WHAT IS BEING ASKED: Take the lines below beginning at the line that has "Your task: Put" and stopping after the line that has "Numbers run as", and print them exactly as they are, with no other lines.
[[ INFORMATION PROVIDED open ]]
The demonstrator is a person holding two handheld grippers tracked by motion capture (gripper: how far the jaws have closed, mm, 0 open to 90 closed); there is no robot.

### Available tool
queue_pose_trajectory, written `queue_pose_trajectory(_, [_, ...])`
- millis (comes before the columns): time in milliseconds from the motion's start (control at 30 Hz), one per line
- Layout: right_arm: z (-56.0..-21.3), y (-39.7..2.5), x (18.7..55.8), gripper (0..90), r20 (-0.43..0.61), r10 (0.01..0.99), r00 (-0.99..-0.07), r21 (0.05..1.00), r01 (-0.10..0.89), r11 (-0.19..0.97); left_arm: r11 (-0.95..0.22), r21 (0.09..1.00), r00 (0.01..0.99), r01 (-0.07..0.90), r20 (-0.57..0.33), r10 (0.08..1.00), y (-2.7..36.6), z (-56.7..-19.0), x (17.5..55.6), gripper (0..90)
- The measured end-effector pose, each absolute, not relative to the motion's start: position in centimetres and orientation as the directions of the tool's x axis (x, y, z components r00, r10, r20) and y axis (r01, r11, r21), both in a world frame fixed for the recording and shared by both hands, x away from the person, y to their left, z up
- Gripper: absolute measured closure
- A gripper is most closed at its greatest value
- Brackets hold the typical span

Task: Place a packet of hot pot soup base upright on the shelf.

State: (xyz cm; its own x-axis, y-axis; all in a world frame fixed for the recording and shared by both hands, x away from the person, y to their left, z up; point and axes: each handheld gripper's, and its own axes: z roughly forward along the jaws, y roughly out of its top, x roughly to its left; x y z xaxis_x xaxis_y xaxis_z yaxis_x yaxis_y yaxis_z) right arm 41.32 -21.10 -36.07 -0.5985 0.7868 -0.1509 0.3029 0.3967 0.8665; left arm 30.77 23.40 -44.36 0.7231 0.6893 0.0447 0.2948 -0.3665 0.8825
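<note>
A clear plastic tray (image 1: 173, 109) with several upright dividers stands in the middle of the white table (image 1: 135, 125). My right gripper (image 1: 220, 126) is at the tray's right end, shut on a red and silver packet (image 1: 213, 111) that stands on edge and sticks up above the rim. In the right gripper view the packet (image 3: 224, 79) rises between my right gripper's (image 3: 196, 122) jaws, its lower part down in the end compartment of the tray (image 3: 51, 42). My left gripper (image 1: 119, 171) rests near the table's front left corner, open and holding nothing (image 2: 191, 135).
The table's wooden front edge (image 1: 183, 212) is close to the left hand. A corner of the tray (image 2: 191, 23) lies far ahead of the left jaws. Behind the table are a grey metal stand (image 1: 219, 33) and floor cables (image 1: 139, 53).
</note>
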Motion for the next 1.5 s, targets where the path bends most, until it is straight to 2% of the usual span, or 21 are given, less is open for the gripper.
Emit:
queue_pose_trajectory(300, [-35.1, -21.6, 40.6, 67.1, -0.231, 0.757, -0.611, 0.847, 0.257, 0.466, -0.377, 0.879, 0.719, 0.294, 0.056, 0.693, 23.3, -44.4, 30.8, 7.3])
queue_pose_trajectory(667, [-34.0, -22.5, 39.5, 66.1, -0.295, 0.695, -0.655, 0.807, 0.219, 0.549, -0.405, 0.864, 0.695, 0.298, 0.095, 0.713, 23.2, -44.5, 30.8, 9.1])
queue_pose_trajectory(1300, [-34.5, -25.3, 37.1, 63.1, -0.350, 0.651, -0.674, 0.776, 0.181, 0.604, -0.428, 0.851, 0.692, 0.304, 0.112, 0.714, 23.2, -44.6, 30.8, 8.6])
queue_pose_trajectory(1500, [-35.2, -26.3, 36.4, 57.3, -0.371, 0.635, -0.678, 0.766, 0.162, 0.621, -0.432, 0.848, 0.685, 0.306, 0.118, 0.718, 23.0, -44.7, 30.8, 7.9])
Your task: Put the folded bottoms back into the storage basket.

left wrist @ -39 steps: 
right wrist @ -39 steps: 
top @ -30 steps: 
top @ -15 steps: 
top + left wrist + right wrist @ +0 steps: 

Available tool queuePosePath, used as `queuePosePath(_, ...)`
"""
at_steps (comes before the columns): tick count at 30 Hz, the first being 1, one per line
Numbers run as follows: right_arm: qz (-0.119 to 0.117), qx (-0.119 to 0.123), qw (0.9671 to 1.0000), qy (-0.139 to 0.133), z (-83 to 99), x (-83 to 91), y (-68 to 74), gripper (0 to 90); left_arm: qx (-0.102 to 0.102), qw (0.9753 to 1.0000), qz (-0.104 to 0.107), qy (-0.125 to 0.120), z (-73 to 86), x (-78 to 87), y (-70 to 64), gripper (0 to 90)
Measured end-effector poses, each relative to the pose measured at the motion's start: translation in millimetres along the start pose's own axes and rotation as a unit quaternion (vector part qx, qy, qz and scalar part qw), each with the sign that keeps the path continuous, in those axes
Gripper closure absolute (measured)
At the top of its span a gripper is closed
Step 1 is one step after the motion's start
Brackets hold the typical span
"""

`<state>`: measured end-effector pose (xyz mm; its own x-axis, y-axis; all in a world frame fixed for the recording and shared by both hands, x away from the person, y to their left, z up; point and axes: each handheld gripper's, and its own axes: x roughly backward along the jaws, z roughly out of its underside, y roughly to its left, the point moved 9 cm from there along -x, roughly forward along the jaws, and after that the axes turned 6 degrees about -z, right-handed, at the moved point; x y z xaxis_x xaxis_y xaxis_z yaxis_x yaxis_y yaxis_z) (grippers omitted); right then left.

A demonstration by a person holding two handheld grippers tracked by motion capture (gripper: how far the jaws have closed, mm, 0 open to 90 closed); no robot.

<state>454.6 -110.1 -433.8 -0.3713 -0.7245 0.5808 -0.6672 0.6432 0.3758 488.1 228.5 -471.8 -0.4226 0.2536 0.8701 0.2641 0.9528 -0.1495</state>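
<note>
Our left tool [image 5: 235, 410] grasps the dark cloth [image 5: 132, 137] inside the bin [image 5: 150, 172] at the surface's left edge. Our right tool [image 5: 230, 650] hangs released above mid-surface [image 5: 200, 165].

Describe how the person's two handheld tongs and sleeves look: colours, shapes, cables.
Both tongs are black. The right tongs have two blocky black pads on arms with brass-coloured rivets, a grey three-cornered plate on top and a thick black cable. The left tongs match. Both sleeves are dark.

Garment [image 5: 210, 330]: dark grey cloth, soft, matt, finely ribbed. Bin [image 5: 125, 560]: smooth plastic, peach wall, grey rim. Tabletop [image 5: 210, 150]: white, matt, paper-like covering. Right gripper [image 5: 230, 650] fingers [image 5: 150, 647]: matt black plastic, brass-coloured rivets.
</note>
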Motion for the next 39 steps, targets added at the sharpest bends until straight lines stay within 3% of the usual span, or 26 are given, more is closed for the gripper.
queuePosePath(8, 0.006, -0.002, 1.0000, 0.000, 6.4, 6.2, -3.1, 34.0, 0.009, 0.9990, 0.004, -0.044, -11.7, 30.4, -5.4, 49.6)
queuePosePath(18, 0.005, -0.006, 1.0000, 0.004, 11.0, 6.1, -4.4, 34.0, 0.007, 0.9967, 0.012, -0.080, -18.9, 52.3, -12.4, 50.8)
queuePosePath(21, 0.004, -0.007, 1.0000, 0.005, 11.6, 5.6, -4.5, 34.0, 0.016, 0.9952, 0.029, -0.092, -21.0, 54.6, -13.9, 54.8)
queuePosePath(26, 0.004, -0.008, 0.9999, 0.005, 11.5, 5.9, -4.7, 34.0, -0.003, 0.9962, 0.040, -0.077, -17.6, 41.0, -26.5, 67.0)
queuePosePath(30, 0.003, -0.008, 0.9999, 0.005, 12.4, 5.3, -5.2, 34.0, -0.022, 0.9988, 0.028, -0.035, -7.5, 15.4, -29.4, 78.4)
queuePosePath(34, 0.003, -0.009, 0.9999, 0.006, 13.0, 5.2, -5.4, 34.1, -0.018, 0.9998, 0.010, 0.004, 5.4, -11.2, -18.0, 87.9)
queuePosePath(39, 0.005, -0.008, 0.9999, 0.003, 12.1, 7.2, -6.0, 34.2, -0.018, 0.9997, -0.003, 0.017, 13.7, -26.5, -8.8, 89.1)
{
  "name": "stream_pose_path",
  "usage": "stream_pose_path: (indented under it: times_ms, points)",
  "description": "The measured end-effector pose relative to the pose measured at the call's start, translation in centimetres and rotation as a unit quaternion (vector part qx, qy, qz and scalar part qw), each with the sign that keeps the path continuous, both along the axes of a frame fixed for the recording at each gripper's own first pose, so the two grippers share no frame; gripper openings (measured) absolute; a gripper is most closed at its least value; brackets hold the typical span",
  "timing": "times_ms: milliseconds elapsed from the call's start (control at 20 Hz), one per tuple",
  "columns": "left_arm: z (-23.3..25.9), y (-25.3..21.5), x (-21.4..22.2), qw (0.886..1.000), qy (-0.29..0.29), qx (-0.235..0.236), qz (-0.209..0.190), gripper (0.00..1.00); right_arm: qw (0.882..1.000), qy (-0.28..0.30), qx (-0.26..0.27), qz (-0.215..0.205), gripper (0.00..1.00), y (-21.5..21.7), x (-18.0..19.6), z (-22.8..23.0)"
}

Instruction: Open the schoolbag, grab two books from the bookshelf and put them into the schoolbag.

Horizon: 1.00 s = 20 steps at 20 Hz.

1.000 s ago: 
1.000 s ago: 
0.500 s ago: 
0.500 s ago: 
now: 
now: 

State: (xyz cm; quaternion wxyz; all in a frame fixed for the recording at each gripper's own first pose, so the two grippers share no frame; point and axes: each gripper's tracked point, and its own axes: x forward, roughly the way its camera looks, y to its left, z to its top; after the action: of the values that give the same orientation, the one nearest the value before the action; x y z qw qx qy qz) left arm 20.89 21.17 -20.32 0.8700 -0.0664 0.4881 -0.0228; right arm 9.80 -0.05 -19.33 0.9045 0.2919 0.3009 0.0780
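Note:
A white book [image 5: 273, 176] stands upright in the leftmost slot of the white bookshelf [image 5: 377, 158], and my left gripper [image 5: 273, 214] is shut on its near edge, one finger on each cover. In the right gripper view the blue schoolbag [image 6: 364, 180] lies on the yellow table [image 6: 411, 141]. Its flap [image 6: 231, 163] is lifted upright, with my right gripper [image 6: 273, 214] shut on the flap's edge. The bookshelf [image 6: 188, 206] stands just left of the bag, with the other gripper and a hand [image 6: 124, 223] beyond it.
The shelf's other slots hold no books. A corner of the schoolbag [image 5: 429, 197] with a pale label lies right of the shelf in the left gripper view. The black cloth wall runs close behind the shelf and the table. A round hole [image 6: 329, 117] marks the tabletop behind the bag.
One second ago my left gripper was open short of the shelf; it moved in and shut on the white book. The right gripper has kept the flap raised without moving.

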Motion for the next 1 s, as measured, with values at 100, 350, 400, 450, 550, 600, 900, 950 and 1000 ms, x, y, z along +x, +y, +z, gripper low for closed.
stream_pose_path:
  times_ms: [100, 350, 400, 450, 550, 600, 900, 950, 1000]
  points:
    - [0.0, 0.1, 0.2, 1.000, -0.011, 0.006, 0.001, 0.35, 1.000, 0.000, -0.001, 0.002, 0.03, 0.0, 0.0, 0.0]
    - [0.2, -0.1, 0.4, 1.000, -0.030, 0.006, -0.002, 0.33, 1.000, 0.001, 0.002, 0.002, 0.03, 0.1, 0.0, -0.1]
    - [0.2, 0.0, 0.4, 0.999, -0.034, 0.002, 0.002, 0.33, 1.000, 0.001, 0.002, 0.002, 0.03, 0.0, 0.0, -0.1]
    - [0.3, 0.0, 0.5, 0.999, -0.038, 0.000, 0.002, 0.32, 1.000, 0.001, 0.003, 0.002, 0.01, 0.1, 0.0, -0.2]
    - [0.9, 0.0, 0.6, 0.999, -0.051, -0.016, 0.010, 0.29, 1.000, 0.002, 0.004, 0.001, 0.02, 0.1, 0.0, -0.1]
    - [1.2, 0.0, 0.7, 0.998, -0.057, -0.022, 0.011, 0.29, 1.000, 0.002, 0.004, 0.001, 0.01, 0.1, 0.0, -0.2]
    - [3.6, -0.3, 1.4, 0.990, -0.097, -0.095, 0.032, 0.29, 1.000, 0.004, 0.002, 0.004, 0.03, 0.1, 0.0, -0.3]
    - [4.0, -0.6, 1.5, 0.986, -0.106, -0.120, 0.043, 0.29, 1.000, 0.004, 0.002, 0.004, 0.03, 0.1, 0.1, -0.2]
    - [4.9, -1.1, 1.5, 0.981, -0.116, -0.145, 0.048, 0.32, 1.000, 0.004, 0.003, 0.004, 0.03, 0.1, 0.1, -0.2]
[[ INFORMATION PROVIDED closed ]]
ANSWER SPACE:
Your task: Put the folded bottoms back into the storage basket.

left wrist @ -39 steps: 
right wrist @ -39 steps: 
top @ -30 steps: 
top @ -15 steps: 
top + left wrist + right wrist @ +0 steps: 

Available tool queuePosePath, used as `queuePosePath(_, ...)`
"""
at_steps (comes before the columns): tick count at 30 Hz, the first being 1, one per line
Numbers run as follows: right_arm: qz (-0.119 to 0.117), qx (-0.119 to 0.123), qw (0.9671 to 1.0000), qy (-0.139 to 0.133), z (-83 to 99), x (-83 to 91), y (-68 to 74), gripper (0 to 90); left_arm: qx (-0.102 to 0.102), qw (0.9753 to 1.0000), qz (-0.104 to 0.107), qy (-0.125 to 0.120), z (-73 to 86), x (-78 to 87), y (-70 to 64), gripper (0 to 90)

This output contains the full answer.